═════ Available data

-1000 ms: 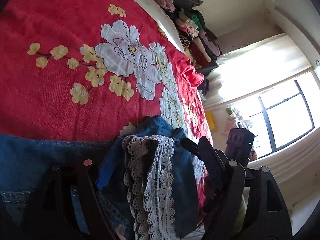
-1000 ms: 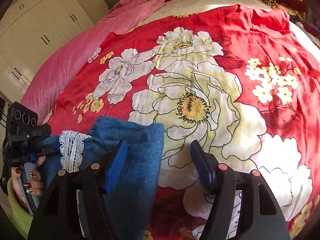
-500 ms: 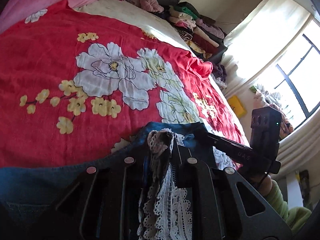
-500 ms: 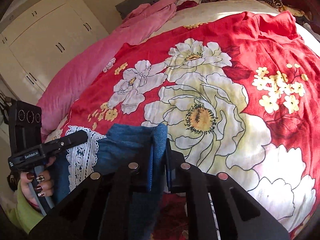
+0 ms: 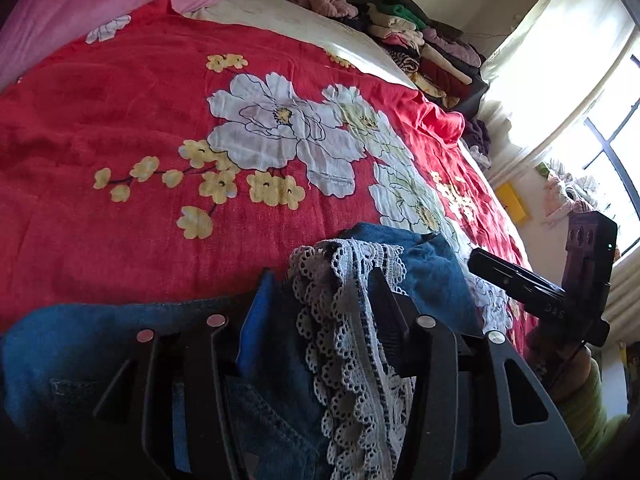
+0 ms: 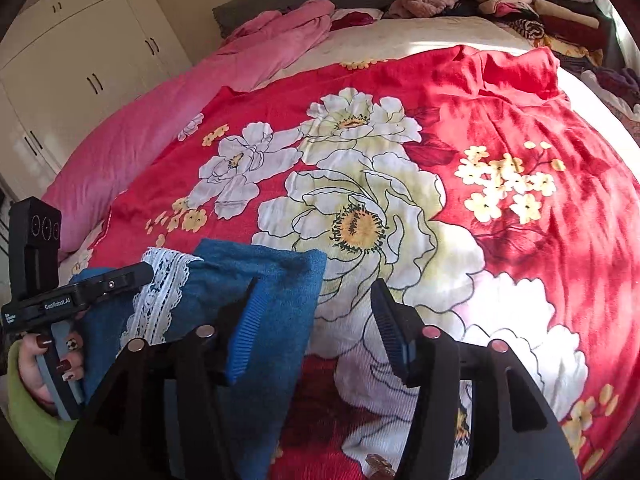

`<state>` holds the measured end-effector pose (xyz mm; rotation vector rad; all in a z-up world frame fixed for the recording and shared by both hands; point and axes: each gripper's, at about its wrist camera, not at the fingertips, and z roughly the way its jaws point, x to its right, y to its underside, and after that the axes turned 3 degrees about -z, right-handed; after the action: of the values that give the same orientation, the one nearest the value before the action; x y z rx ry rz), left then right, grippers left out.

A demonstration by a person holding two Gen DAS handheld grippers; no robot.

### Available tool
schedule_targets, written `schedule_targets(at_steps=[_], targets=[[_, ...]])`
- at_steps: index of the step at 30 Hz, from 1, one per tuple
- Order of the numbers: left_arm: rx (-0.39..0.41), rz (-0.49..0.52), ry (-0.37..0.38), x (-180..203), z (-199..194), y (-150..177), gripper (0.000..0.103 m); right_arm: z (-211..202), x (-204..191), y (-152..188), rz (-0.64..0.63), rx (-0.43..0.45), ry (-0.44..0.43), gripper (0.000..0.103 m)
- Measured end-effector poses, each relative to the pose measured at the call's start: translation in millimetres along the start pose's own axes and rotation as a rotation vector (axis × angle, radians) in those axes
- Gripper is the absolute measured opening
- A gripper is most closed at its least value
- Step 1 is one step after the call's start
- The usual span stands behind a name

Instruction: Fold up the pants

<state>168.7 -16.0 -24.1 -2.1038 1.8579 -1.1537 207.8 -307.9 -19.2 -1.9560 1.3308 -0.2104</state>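
Blue denim pants (image 5: pixel 432 276) with a white lace-trimmed hem (image 5: pixel 352 320) lie bunched at the near edge of a red bedspread printed with large white and small yellow flowers (image 5: pixel 120 128). In the left wrist view the lace hangs between the black fingers of the left gripper (image 5: pixel 324 300), which stand spread apart with the cloth loose in the gap, not pinched. The denim runs on toward 8 o'clock under the left finger. In the right wrist view the pants (image 6: pixel 276 280) sit at 8 o'clock of the frame; the right gripper (image 6: pixel 316 320) is spread wide, its left blue-ribbed pad (image 6: pixel 244 328) lying against the denim fold and its right pad over bare bedspread (image 6: pixel 540 208). The left gripper (image 6: pixel 120 280) shows at 9 o'clock, just beside the lace strip (image 6: pixel 160 292). A pink quilt (image 6: pixel 168 120) lies at 11 o'clock, a heap of mixed clothes (image 6: pixel 532 4) at 1 o'clock, and cream wardrobe doors (image 6: pixel 80 60) at 10 o'clock.
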Motion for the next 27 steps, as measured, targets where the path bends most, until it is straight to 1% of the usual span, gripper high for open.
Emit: schedule_targets(at_steps=[1,3,4,8,10,13,15,19,24,25,27], targets=[[0.009,0.006,-0.004,1,-5,1,0.049,-7,-2,3,-0.007,0.007,0.004,0.065],[0.032,0.002,-0.009,0,-19,6,0.061,-21,-6,10,-0.025,0.023,0.008,0.072],[0.038,-0.003,-0.004,-1,-25,9,0.063,-28,-9,15,-0.035,0.026,0.011,0.075],[0.042,-0.011,0.008,-3,-43,23,0.072,-47,-22,27,-0.074,0.031,0.009,0.076],[0.037,-0.009,0.001,-2,-48,31,0.072,-56,-30,34,-0.095,0.033,0.005,0.076],[0.027,0.021,-0.011,5,-55,45,0.072,-64,-43,46,-0.134,0.024,-0.007,0.076],[0.008,0.043,-0.023,9,-59,58,0.072,-68,-51,54,-0.165,0.015,-0.005,0.076],[-0.045,0.053,-0.037,13,-62,86,0.073,-67,-65,76,-0.217,-0.013,-0.004,0.076],[-0.078,0.074,-0.025,28,-65,107,0.072,-64,-64,91,-0.197,-0.035,-0.020,0.076],[-0.082,0.087,-0.027,33,-65,110,0.072,-65,-63,92,-0.191,-0.033,-0.022,0.076],[-0.077,0.134,-0.042,45,-65,115,0.069,-66,-61,93,-0.184,-0.031,-0.026,0.076]])
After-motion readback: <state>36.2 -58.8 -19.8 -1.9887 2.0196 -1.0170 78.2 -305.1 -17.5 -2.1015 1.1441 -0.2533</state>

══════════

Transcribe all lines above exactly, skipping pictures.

-1000 ms: 
-1000 ms: 
-500 ms: 
-500 ms: 
+0 ms: 
+0 ms: 

`<state>` holds the measured end-effector pose (xyz mm; rotation vector rad; all in a z-up world frame fixed for the recording and shared by both hands; point and axes: each gripper's, at about its wrist camera, not at the fingertips, and z roughly the way its jaws point, x to its right, y to its underside, and after that the axes turned 3 degrees about -z, right-handed; after the action: of the values that give the same orientation, the one nearest the value before the action; x y z rx ry rz), left then right, grippers left out.

A demonstration by a person holding two Gen DAS handheld grippers; no robot.

### Available tool
schedule_targets, written `schedule_targets(at_steps=[_], targets=[[_, ...]])`
- at_steps: index of the step at 30 Hz, from 1, one per tuple
- Order of the numbers: left_arm: rx (-0.39..0.41), rz (-0.49..0.52), ry (-0.37..0.38), x (-180..203), z (-199..194), y (-150..177), gripper (0.000..0.103 m); right_arm: z (-211..202), x (-204..191), y (-152..188), rz (-0.64..0.63), rx (-0.43..0.45), ry (-0.44..0.43), gripper (0.000..0.103 m)
- Measured end-effector poses, each relative to the pose measured at the call's start: translation in millimetres along the start pose's own axes and rotation as a rotation vector (axis × angle, radians) in those axes
- Gripper is the absolute measured opening
- A gripper is most closed at its least value
- Step 1 is one step after the call's start
- The usual span stands behind a name

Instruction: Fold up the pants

<state>168.7 -16.0 -24.1 -2.1038 1.8579 -1.1537 207.8 -307.9 -19.2 -1.9560 1.3308 -0.2104</state>
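Blue denim pants (image 5: pixel 432 276) with a white lace-trimmed hem (image 5: pixel 352 320) lie bunched at the near edge of a red bedspread printed with large white and small yellow flowers (image 5: pixel 120 128). In the left wrist view the lace hangs between the black fingers of the left gripper (image 5: pixel 324 300), which stand spread apart with the cloth loose in the gap, not pinched. The denim runs on toward 8 o'clock under the left finger. In the right wrist view the pants (image 6: pixel 276 280) sit at 8 o'clock of the frame; the right gripper (image 6: pixel 316 320) is spread wide, its left blue-ribbed pad (image 6: pixel 244 328) lying against the denim fold and its right pad over bare bedspread (image 6: pixel 540 208). The left gripper (image 6: pixel 120 280) shows at 9 o'clock, just beside the lace strip (image 6: pixel 160 292). A pink quilt (image 6: pixel 168 120) lies at 11 o'clock, a heap of mixed clothes (image 6: pixel 532 4) at 1 o'clock, and cream wardrobe doors (image 6: pixel 80 60) at 10 o'clock.
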Motion for the next 27 steps, as measured, targets where the path bends most, until it is straight to 1% of the usual span, gripper high for open.
Emit: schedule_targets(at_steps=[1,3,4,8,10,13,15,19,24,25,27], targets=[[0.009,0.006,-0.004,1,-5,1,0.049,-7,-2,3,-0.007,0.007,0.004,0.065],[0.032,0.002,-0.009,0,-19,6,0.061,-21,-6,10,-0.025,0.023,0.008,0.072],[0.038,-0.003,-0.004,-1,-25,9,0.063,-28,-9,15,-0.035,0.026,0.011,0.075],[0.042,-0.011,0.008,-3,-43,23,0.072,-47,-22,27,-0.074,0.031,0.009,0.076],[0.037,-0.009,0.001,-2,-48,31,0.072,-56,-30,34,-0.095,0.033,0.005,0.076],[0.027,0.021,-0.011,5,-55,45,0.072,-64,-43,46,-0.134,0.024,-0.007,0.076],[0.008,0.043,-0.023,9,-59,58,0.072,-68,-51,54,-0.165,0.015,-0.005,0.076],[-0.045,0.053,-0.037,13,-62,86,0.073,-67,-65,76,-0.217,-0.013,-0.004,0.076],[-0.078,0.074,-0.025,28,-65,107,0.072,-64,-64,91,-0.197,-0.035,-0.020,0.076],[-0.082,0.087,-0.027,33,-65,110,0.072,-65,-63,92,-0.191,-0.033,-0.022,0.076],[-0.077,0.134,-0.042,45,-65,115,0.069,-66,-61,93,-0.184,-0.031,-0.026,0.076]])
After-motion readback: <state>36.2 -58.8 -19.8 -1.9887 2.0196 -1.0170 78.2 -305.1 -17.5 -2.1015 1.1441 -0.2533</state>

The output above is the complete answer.